Design of self‐adaptable data parallel applications on multicore clusters automatically optimized for performance and energy through load distribution

Abstract

SummarySelf‐adaptability is a highly preferred feature in HPC applications. A crucial building block of a self‐adaptable application is a data partitioning algorithm that must possess several essential qualities apart from low runtime and memory costs. On modern platforms composed of multicore CPU processors, data partitioning algorithms striving to solve the bi‐objective optimization problem for performance and energy (BOPPE) face a formidable challenge. They must take into account the new complexities inherent in these platforms such as severe resource contention and non‐uniform memory access (NUMA). Novel model‐based methods and data partitioning algorithms have been proposed that address the challenge. However, these methods take as input full functional performance and energy models (FPM and FEM), which have prohibitively high model construction costs. Therefore, they are not suitable for employment in self‐adaptable applications. In this paper, we present a self‐adaptable data partitioning algorithm called ADAPTALEPH, which solves BOPPE on homogeneous clusters of multicore CPUs.

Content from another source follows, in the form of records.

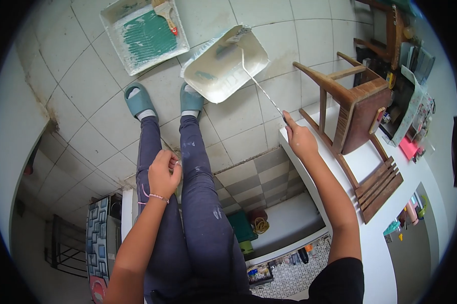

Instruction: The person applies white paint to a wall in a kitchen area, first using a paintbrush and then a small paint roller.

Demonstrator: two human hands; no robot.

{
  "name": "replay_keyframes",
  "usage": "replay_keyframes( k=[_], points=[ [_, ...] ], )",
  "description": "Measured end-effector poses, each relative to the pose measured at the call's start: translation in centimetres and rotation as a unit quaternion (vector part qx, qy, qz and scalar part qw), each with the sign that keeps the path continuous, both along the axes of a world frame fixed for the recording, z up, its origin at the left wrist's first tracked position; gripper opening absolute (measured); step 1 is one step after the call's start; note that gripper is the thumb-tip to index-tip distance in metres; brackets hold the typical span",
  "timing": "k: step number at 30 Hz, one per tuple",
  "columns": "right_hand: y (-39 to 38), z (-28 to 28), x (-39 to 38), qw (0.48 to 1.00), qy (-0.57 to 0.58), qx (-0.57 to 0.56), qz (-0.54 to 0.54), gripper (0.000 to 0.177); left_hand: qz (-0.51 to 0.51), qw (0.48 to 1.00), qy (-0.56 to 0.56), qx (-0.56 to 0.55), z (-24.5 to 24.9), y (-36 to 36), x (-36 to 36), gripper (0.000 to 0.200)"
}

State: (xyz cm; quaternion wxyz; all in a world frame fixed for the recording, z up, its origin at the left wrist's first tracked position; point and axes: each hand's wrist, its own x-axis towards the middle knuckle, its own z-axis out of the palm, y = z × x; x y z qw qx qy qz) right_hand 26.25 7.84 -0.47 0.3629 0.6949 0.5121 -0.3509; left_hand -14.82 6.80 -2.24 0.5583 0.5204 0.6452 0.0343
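My right hand (300,139) is closed around the handle of a thin, pale rod (264,91). The rod's far end bends and reaches into a white paint tub (223,68), whose inside carries paint smears. Over my thigh hangs my left hand (164,175), its fingers curled in; whether anything is between them is hidden. To the left of the tub lies a green-and-white paint tray (146,40) with a paint brush (165,15) resting across its upper edge.
A wooden chair (358,109) lies at the right on a white ledge (370,202). Mixed items crowd the area beyond it. My slippered feet stand on the tiled floor (76,76). Below the ledge sit a green container (242,226) and other small things.
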Motion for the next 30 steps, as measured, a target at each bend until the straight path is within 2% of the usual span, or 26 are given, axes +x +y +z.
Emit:
replay_keyframes(
  k=[4, 9, 12, 17, 20, 21, 24, 29, 30],
  points=[
    [1.7, 2.0, -1.6, 0.999, -0.035, -0.019, 0.025, 0.055, -0.002, 1.0, 0.006, 0.002, -0.2, -0.1, -0.6, 0.01],
    [5.4, 5.4, -3.3, 0.997, -0.058, -0.041, 0.009, 0.045, 0.008, 1.0, 0.013, -0.015, -0.2, 0.3, -0.8, 0.007],
    [6.9, 2.9, -3.7, 0.997, -0.059, -0.041, -0.002, 0.044, 0.001, 1.0, 0.01, -0.012, -0.2, 0.8, -0.7, 0.007],
    [7.0, 2.4, -3.1, 1.0, -0.027, -0.011, -0.005, 0.042, 0.006, 1.0, 0.003, -0.021, 0.1, 1.5, -1.0, 0.008],
    [5.4, 3.7, -2.5, 0.999, -0.048, -0.002, 0.004, 0.043, 0.022, 1.0, -0.003, -0.015, 0.0, 1.8, -0.9, 0.008],
    [4.5, 3.7, -1.9, 0.998, -0.059, -0.023, 0.03, 0.049, 0.027, 1.0, -0.002, -0.01, -0.2, 1.9, -1.0, 0.008],
    [4.0, 5.0, -3.5, 0.992, -0.109, -0.042, 0.037, 0.048, 0.03, 0.999, 0.003, -0.024, -0.2, 1.7, -1.3, 0.007],
    [6.7, 2.6, -5.2, 0.988, -0.14, -0.07, -0.014, 0.048, 0.028, 0.999, -0.001, -0.032, -0.4, 1.7, -1.3, 0.008],
    [6.9, 2.3, -4.6, 0.992, -0.115, -0.045, -0.012, 0.047, 0.032, 0.999, -0.002, -0.037, -0.3, 1.9, -1.5, 0.008]
  ],
)
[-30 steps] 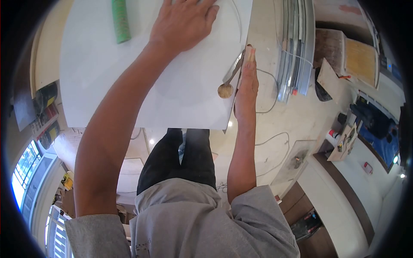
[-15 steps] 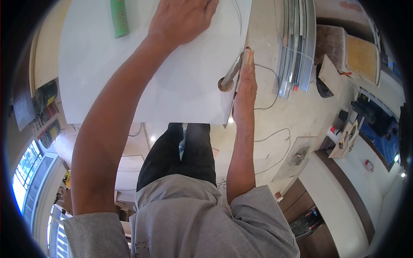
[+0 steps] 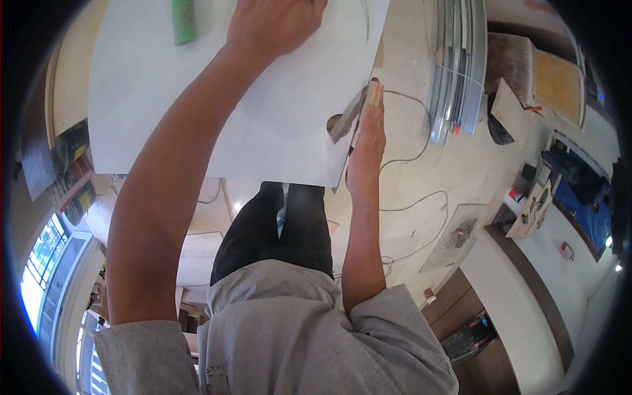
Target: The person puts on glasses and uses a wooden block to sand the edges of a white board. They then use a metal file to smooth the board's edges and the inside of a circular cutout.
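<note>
The board (image 3: 276,125) spans the scene's far middle. The left hand (image 3: 280,23) is over its far part, fingers cut off, their state impossible to tell. The right hand (image 3: 370,141) runs along the right edge, fingers straight and together; any grip cannot be told. A green tube (image 3: 184,23) lies far left; right, a grey strip (image 3: 351,116) overlaps the hole (image 3: 334,122).

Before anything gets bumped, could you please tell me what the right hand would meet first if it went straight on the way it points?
The way looks free as far as the picture shows: the right hand would slide along the edge of the white panel, though depth is unclear.
</note>
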`<state>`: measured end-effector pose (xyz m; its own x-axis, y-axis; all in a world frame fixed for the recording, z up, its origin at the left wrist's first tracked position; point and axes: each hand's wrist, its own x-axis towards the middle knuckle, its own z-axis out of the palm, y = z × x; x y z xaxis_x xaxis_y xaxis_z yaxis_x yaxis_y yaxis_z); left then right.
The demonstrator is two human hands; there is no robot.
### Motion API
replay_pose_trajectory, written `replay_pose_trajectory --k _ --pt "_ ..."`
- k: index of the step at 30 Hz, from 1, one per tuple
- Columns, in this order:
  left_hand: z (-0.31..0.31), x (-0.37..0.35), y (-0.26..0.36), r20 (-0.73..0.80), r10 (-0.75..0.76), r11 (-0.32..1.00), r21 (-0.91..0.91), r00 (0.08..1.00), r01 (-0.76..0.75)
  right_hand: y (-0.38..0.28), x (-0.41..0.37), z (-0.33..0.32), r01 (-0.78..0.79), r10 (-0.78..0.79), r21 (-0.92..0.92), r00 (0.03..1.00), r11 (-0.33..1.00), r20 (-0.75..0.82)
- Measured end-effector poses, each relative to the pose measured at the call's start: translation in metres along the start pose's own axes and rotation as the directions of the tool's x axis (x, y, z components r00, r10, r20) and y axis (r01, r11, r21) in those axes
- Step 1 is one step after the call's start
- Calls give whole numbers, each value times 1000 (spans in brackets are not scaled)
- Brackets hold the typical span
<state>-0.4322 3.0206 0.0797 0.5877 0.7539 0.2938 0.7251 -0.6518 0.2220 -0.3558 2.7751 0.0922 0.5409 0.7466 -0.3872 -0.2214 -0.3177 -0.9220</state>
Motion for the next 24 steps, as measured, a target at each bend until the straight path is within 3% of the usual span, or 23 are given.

Unlike the state‐of‐the‐art solving BOPPE that take as inputs full FPM and FEM, it constructs partial FPM and FEM during its execution using all the available processors. It returns a locally Pareto‐optimal set of solutions, which are the heterogeneous workload distributions that achieve inter‐node optimization of data‐parallel applications for performance and energy. We experimentally study the efficiency of ADAPTALEPH for three data‐parallel applications, ie, matrix‐vector multiplication, matrix‐matrix multiplication, and fast Fourier transform, on a modern multicore CPU and simulations for homogeneous clusters of such CPUs. We demonstrate that the locally Pareto‐optimal front approaches the globally Pareto‐optimal front as the number of points in the partial discrete FPM and FEM functions are increased. The number of points in the partial FPM/FEM when the locally Pareto‐optimal front becomes the globally Pareto‐optimal front is considerably less than the number of points in the full FPM/FEM thereby suggesting development of methods that can leverage this finding to drastically reduce the model construction times.